[LON-CAPA-dev] RE: LON-CAPA-dev lonc connections dying

Fox, Ron lon-capa-dev@mail.lon-capa.org
Mon, 7 Jun 2010 06:55:12 -0400


DEAD - means that the lonc/lond had several consecutive problems and the lonc is giving up talking to the remote system.  It can happen in several ways:
- Connection failures
- Communication failures.

Just to summarize something I put up on the bug Gerd created:
- This apparently is happening because of timeouts between 
  the lonc/lond.
- I suspect that the large data transfers are taking longer 
  than the timeout to get started due to whatever processing
  is needed on the remote end to marshall the data.
- If you want to play with lonc timeouts you can do this in 
  a couple of ways:

Increasing the timeout on a transaction:

Loncom/LondConnection.pm - Locate sub new

Locate the text:

                     TimeoutValue       => 30,

Change 30 to something bigger, that's the number of seconds of 'dead air' that's acceptable in the middle of a lonc/lond transaction before a time out is declared.

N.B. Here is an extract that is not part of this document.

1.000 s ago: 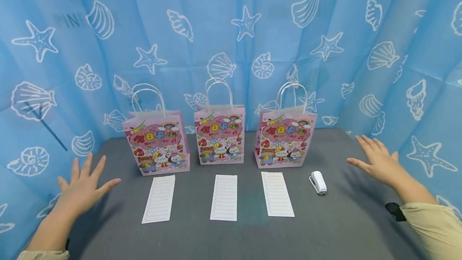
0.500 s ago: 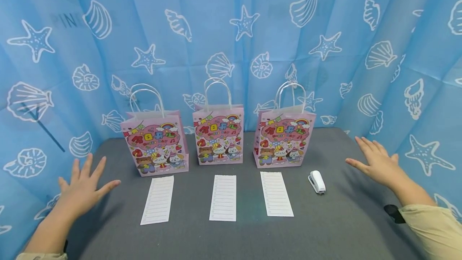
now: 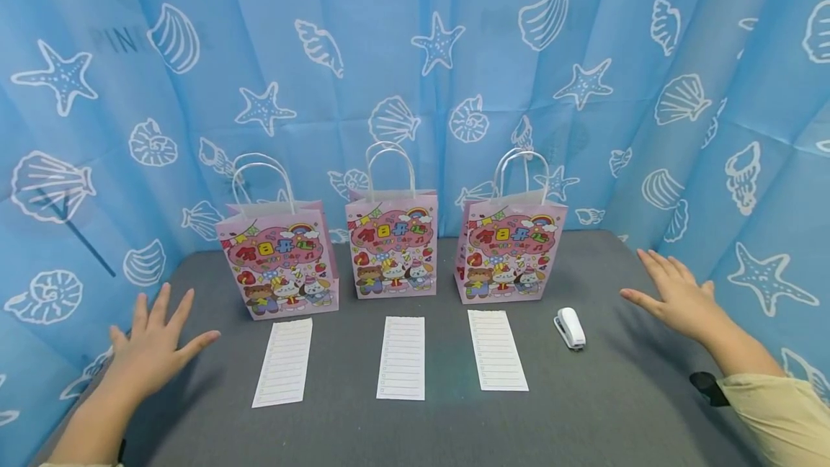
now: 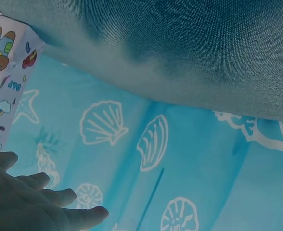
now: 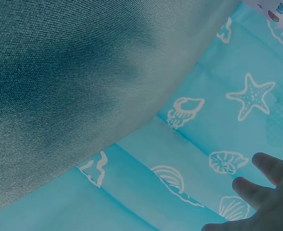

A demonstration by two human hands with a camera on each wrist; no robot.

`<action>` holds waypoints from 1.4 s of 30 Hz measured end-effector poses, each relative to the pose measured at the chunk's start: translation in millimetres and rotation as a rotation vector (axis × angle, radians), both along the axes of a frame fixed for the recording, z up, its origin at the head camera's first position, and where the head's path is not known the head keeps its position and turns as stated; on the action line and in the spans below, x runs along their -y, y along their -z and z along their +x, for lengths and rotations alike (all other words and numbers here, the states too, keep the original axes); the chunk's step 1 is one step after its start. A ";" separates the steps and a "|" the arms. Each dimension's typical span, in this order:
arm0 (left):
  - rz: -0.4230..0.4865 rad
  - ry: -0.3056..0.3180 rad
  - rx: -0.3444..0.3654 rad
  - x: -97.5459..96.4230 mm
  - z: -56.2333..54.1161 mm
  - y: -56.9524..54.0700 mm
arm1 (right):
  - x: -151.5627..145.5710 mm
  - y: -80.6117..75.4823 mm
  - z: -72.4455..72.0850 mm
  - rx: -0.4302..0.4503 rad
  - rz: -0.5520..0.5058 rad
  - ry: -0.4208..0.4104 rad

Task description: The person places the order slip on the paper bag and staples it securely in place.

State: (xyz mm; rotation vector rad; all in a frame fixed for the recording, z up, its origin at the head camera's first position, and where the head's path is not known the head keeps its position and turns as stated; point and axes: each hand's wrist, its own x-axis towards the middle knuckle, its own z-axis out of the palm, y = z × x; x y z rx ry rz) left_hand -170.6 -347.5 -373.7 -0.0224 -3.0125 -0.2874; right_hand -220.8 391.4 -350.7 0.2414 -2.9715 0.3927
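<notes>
Both hands hold nothing, their fingers spread above the table's two sides. My left hand (image 3: 150,352) is nearest the left pink gift bag (image 3: 282,258), whose edge also shows in the left wrist view. Over on the other side, my right hand (image 3: 681,298) is nearest a small white stapler (image 3: 570,328). A middle gift bag (image 3: 393,243) and a right gift bag (image 3: 510,251) stand upright in the same row, with white handles and cartoon animals. In front of the bags lie a left paper slip (image 3: 282,362), a middle paper slip (image 3: 401,357) and a right paper slip (image 3: 498,350), all lined.
The grey table (image 3: 454,431) carries everything. A blue curtain (image 3: 441,121) printed with white shells and starfish hangs behind the bags and along both sides. A dark band (image 3: 709,388) is at the right wrist by the beige sleeve (image 3: 772,409).
The head view shifts slightly. My left hand has moved a little lower in the picture; both hands stay spread, and the bags, slips and stapler keep their places.
</notes>
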 end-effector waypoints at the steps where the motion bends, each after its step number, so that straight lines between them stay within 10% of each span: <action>1: 0.002 0.002 0.002 -0.3 -0.4 0.6 | -0.4 0.0 0.8 0.000 -0.001 0.001; 42: 0.072 0.049 -0.007 -19.1 11.8 6.6 | 46.7 -7.4 21.0 -0.116 -0.082 -0.034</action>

Removing transaction timeouts altogether:
If the marshalling time for data on the remote end can be unbounded then the very idea of a timeout is bad as you can't create a timeout that is a valid upper bound on the time between request and data flowing back at you.

To remove timeouts in the middle of transactions altogether, edit loncnew:

Locate sub MakeLondConnection

Locate the line that reads:

	$Connection->SetTimeoutCallback(\&SocketTimeout);

Comment it out.  Now the transaction can time out, but loncnew won't ever become aware of it so it won't shut down the socket to lond...but instead keep waiting for the transaction to finish. 

I would be curious to know which of these approaches best improves stability.


Ron Fox
Part-time LON-CAPA Body.